定年の年だったので、ちょうど良かったんです。退職前はデジタルヘルスなどをやっていて、創薬の仕事からしばらく離れていたので、もう1回、創薬に戻りたいと思っていました。吉富製薬に入ってから15年ぐらい、プロジェクト管理、特に海外大手から導入した製品を申請まで持っていく仕事をしていたので、またそういうことをやりたいと。

 

ベンチャーの面白さは、米国でベンチャーの投資をやっていた時に肌で感じていました。創薬をやるなら今はベンチャーの時代です。開発初期の醍醐味は、大手ではなかなか味わえなくなっています。そういう意味で、今の仕事は面白いです。

 

――昨年、日本のバイオベンチャーが国内外の大手製薬企業と相次いで数百億円から1000億円規模のディールを結び、活気が出てきたと感じています。投資サイドの経験もある向平さんは、ベンチャーの事業環境をどう見ていますか。
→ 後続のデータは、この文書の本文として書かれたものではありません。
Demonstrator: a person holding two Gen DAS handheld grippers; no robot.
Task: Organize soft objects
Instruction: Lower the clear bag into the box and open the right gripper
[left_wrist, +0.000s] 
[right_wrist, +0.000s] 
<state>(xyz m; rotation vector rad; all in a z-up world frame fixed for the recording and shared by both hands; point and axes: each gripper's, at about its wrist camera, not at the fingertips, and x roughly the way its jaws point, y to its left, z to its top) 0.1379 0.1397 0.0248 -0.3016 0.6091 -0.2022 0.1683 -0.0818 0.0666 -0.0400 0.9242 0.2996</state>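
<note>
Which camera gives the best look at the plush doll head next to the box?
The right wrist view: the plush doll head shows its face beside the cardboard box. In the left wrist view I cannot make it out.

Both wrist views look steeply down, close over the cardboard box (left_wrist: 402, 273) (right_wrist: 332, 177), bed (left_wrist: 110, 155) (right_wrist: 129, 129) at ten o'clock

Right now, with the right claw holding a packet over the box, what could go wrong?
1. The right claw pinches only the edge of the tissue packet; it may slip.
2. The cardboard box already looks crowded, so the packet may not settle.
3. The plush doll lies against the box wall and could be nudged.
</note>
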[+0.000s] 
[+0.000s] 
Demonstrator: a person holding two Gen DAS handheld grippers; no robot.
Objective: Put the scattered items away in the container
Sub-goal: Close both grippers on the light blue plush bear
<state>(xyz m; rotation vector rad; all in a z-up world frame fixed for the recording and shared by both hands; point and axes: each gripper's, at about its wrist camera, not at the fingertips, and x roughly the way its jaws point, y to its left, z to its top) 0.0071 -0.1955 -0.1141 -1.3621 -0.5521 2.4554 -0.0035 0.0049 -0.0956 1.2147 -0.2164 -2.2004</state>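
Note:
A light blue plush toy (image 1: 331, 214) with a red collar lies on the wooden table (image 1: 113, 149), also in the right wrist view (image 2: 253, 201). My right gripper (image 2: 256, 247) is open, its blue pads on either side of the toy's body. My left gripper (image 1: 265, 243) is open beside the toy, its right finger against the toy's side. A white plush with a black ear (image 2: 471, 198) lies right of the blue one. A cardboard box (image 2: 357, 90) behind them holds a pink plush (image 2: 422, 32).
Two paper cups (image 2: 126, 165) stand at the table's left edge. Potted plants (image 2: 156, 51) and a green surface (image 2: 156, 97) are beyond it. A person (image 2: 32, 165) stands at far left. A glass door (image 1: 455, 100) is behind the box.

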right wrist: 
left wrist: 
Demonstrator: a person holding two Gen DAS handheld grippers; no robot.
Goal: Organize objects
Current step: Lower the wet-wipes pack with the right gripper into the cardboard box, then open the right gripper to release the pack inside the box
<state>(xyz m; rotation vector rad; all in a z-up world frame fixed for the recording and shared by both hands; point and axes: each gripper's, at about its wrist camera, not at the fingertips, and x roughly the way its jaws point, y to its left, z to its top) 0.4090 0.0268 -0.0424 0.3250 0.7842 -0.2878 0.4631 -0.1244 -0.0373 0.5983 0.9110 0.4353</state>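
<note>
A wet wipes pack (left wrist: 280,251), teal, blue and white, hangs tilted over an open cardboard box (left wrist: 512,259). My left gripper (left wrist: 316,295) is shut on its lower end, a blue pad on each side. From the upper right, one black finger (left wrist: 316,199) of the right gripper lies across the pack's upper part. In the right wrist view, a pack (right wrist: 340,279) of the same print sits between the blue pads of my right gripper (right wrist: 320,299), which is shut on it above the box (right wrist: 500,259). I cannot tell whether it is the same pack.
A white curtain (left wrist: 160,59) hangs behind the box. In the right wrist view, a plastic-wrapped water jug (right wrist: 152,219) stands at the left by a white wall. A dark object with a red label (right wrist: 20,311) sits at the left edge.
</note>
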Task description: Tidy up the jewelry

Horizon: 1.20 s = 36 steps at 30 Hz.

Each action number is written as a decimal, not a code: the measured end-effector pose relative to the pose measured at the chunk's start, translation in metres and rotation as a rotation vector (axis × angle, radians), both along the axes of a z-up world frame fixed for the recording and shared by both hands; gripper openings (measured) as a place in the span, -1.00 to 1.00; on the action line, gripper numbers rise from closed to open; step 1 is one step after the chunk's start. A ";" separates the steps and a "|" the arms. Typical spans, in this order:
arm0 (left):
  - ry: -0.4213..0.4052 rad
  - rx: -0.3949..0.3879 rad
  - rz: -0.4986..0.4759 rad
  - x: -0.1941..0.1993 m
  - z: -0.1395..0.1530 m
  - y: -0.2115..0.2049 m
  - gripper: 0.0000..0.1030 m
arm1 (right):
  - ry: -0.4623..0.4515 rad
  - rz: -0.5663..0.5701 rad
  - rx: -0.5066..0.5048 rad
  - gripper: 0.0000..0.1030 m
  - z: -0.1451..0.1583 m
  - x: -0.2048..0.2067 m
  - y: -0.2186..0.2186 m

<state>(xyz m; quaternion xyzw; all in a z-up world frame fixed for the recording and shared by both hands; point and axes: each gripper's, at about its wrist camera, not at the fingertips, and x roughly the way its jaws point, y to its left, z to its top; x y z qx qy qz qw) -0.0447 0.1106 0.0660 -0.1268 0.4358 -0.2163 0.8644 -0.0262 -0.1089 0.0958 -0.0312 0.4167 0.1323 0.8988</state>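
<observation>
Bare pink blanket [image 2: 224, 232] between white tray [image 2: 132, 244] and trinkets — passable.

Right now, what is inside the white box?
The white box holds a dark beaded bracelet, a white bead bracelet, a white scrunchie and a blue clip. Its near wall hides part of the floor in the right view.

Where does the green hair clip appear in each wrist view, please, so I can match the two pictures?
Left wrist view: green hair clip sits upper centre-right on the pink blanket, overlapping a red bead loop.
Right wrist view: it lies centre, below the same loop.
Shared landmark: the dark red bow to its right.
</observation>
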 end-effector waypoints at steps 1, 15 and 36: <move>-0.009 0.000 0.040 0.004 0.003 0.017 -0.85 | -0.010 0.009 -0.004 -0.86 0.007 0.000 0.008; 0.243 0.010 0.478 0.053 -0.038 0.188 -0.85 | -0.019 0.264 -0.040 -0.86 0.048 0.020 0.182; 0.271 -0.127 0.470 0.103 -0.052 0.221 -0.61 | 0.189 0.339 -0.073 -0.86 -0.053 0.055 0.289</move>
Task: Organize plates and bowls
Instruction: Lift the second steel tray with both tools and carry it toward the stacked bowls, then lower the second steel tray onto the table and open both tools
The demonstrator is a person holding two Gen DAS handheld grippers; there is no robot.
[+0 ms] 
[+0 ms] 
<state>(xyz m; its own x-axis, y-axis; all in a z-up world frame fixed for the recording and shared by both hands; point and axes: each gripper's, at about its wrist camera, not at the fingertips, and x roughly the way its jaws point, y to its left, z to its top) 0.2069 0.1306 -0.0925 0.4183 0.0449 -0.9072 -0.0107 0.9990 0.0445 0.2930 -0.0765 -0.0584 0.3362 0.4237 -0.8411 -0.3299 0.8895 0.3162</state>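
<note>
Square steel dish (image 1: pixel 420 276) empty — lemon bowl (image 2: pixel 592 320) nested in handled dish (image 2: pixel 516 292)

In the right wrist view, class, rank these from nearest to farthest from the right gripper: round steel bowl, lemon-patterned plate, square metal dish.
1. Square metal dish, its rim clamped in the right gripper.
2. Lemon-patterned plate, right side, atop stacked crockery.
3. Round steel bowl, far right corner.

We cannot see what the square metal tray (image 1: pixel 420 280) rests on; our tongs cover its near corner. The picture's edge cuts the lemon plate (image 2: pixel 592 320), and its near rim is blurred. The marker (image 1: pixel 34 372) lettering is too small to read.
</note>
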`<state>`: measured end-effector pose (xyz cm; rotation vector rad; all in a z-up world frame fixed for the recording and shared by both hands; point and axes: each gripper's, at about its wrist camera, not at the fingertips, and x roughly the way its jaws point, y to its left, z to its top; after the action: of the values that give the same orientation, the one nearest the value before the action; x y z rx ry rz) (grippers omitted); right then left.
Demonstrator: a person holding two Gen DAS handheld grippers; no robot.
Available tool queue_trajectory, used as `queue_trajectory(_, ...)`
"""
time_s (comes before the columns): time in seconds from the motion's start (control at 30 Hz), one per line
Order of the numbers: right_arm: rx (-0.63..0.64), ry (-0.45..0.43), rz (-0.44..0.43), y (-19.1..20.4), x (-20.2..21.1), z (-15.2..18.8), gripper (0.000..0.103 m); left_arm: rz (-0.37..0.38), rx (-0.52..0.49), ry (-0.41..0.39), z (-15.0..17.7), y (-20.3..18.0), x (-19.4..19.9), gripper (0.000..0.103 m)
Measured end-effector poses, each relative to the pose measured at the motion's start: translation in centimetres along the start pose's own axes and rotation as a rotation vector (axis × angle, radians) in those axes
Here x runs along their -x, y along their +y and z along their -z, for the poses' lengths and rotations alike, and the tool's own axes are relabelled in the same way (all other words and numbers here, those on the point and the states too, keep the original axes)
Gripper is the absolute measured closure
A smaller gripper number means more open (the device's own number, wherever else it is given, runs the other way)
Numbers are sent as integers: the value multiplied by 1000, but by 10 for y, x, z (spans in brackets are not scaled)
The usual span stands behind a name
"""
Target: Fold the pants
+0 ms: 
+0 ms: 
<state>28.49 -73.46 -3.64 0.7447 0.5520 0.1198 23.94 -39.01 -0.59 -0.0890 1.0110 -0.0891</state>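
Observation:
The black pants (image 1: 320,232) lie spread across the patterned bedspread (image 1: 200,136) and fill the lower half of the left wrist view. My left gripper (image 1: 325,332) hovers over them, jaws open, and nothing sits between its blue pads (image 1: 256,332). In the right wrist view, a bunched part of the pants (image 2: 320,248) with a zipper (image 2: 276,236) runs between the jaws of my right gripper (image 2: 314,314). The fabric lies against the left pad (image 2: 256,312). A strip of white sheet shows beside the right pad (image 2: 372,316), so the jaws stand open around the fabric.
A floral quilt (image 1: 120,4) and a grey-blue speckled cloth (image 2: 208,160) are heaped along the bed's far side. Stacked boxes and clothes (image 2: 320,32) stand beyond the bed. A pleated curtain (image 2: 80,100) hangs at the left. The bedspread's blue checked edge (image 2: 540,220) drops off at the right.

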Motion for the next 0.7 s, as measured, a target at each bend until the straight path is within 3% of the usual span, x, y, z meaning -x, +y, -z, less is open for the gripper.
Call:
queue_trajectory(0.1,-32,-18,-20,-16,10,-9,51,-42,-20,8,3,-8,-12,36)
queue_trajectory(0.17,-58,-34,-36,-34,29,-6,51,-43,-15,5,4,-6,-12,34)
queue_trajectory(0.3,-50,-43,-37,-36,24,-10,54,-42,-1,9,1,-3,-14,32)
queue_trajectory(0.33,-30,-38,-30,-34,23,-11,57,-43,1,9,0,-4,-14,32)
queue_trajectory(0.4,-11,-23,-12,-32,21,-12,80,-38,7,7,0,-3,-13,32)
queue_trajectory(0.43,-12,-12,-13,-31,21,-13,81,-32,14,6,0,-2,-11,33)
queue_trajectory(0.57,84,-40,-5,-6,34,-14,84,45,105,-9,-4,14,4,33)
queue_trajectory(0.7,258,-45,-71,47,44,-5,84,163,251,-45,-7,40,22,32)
日本のバイオベンチャーはまだまだです。逆に言えば、伸びしろがあるということでもあります。今後もこうしたディールが続けば、欧米投資家の見る目も変わり、資金調達もしやすくなるのではないでしょうか。

 

日本の投資家は欧米と比べて資金不足で、投資したくてもできない。良い技術を持っているベンチャーはたくさんあるけれど、資金的な部分では支え切れていません。欧米からお金を集められればいいのですが、欧米の投資家もわざわざ日本に来てベンチャー回りをする余裕はない。私も米国で現地のファンドと仕事をしてきたのでわかります。

 

となると、海外に拠点を作ってそこで資金調達するのが良いということになります。TNAXとしても、自社のラボをアメリカに作り、筑波と提携しながら事業をするのが理想です。ゆくゆくはそこまで持っていけたらと思っています。